Problem to solve:
All of the lines below are to be transcribed faithfully, with pictures excluded from the copy.
== == ==
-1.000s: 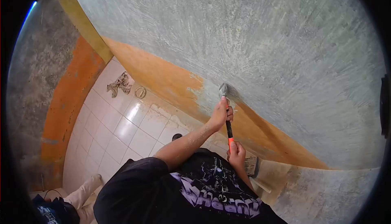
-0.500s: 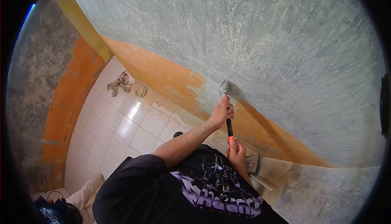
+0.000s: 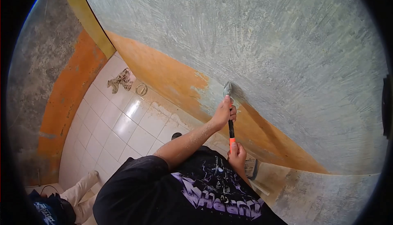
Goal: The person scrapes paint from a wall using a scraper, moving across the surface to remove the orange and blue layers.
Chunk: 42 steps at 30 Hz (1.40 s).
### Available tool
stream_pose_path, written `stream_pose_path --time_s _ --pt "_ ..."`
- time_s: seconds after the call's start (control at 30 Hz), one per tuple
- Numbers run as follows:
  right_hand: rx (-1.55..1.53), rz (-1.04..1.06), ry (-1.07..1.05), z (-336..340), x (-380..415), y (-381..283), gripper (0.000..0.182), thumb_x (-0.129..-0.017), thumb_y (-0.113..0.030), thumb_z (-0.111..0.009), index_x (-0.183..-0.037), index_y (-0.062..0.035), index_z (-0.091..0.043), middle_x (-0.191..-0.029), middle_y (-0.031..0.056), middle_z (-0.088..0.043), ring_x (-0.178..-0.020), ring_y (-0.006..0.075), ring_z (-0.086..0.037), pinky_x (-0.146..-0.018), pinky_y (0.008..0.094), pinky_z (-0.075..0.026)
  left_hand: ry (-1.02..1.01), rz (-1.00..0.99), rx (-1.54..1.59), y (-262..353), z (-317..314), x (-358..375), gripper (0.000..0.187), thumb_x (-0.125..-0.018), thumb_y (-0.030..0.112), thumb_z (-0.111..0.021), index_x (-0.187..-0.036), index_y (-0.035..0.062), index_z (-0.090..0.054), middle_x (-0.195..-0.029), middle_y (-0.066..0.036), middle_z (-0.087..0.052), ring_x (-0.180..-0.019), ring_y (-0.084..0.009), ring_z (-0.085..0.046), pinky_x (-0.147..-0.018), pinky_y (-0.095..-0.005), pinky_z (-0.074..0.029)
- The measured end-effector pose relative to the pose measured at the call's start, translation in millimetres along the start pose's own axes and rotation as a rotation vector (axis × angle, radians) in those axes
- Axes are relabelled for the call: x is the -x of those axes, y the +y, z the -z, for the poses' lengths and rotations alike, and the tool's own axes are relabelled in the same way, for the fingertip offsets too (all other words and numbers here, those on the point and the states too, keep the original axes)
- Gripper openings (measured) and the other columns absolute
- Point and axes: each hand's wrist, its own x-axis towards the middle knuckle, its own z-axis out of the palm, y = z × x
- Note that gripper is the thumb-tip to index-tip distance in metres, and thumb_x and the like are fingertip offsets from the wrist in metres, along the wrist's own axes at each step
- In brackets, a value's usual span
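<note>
A long-handled scraper with a black and orange handle runs upright through the middle of the view. Its metal head is against the grey, rough wall, just above the orange painted band. My left hand is wrapped round the handle close below the head. Lower down, near my shirt, my right hand grips the orange end of the handle. Beside the head, the orange paint has a ragged edge with pale wall showing.
White floor tiles lie below the wall, with dust along its foot. A crumpled cloth and a ring-shaped roll are on them. Another person's legs show at lower left. A grated tray lies right of my right hand.
The view has shifted slightly. The scraper head and both hands sit a little further right in the picture, with both hands still on the handle. The other person's legs appear slightly further left.
</note>
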Motion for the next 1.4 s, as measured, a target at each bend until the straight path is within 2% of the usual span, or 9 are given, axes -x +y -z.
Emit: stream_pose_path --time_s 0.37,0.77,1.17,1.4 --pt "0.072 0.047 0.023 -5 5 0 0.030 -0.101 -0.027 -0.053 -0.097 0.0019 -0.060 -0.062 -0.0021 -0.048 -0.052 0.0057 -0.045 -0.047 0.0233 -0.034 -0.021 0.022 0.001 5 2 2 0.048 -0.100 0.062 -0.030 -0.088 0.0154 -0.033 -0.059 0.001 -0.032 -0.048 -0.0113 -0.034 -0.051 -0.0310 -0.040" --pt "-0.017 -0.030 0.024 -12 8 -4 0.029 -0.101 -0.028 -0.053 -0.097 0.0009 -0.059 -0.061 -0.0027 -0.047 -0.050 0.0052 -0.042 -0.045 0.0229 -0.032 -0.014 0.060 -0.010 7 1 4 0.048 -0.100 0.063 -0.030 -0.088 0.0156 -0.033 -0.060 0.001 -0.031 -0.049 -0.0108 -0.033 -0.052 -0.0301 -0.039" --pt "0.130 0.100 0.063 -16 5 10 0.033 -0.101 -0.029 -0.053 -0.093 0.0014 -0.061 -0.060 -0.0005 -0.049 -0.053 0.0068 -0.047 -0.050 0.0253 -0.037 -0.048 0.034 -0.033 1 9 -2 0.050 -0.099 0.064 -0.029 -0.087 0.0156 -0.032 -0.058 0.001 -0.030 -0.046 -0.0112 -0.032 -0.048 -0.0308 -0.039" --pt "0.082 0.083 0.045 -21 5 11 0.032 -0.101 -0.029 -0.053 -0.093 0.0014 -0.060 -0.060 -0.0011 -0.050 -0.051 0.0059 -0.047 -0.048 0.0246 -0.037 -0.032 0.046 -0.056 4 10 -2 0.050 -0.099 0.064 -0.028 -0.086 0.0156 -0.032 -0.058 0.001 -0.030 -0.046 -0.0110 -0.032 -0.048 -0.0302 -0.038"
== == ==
Your solution:
-1.000s: 
-0.500s: 
+0.000s: 
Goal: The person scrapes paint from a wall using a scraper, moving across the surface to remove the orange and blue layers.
Chunk: 42 steps at 30 Hz (1.40 s).
### Available tool
stream_pose_path, written `stream_pose_path --time_s _ --pt "_ ..."`
- time_s: seconds after the call's start (control at 30 Hz), one per tuple
- Numbers run as follows:
  right_hand: rx (-1.55..1.53), rz (-1.04..1.06), ry (-1.07..1.05), z (-336..340), x (-380..415), y (-381..283), gripper (0.000..0.182), thumb_x (-0.129..-0.017), thumb_y (-0.113..0.030), thumb_z (-0.111..0.009), index_x (-0.183..-0.037), index_y (-0.062..0.035), index_z (-0.091..0.043), middle_x (-0.191..-0.029), middle_y (-0.031..0.056), middle_z (-0.088..0.043), ring_x (-0.178..-0.020), ring_y (-0.006..0.075), ring_z (-0.086..0.037), pinky_x (-0.146..-0.018), pinky_y (0.008..0.094), pinky_z (-0.075..0.026)
  left_hand: ry (-1.02..1.01), rz (-1.00..0.99), rx (-1.54..1.59), y (-262..353), z (-317..314), x (-358..375), gripper (0.000..0.187), thumb_x (-0.125..-0.018), thumb_y (-0.030..0.112), thumb_z (-0.111..0.021), index_x (-0.187..-0.036), index_y (-0.035..0.062), index_z (-0.090..0.054), middle_x (-0.195..-0.029), middle_y (-0.066..0.036), middle_z (-0.087..0.052), ring_x (-0.180..-0.019), ring_y (-0.084..0.009), ring_z (-0.085..0.046), pinky_x (-0.147..-0.018), pinky_y (-0.095..-0.005), pinky_z (-0.074..0.029)
- The measured end-effector pose relative to the pose measured at the call's start, translation in millimetres along the start pose's own axes and rotation as a rotation vector (axis × angle, radians) in those axes
- Axes are relabelled for the call: x is the -x of those axes, y the +y, z the -z, for the poses' lengths and rotations alike, and the tool's own axes are relabelled in the same way, for the fingertip offsets too (all other words and numbers here, those on the point and the states too, keep the original axes)
- Gripper openings (measured) and the other columns absolute
- Point and axes: each hand's wrist, its own x-axis towards the middle knuckle, its own z-axis out of the palm, y = z × x
- Note that gripper is the thumb-tip to index-tip distance in metres, and thumb_x and the like are fingertip offsets from the wrist in metres, along the wrist's own axes at each step
- In brackets, a value's usual span
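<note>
A long-handled scraper with a black and orange handle runs upright through the middle of the view. Its metal head is against the grey, rough wall, just above the orange painted band. My left hand is wrapped round the handle close below the head. Lower down, near my shirt, my right hand grips the orange end of the handle. Beside the head, the orange paint has a ragged edge with pale wall showing.
White floor tiles lie below the wall, with dust along its foot. A crumpled cloth and a ring-shaped roll are on them. Another person's legs show at lower left. A grated tray lies right of my right hand.
The view has shifted slightly. The scraper head and both hands sit a little further right in the picture, with both hands still on the handle. The other person's legs appear slightly further left.
</note>
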Motion for the next 1.4 s, as measured, a target at each bend until the straight path is within 2% of the usual span, or 9 are given, axes -x +y -z.
Emit: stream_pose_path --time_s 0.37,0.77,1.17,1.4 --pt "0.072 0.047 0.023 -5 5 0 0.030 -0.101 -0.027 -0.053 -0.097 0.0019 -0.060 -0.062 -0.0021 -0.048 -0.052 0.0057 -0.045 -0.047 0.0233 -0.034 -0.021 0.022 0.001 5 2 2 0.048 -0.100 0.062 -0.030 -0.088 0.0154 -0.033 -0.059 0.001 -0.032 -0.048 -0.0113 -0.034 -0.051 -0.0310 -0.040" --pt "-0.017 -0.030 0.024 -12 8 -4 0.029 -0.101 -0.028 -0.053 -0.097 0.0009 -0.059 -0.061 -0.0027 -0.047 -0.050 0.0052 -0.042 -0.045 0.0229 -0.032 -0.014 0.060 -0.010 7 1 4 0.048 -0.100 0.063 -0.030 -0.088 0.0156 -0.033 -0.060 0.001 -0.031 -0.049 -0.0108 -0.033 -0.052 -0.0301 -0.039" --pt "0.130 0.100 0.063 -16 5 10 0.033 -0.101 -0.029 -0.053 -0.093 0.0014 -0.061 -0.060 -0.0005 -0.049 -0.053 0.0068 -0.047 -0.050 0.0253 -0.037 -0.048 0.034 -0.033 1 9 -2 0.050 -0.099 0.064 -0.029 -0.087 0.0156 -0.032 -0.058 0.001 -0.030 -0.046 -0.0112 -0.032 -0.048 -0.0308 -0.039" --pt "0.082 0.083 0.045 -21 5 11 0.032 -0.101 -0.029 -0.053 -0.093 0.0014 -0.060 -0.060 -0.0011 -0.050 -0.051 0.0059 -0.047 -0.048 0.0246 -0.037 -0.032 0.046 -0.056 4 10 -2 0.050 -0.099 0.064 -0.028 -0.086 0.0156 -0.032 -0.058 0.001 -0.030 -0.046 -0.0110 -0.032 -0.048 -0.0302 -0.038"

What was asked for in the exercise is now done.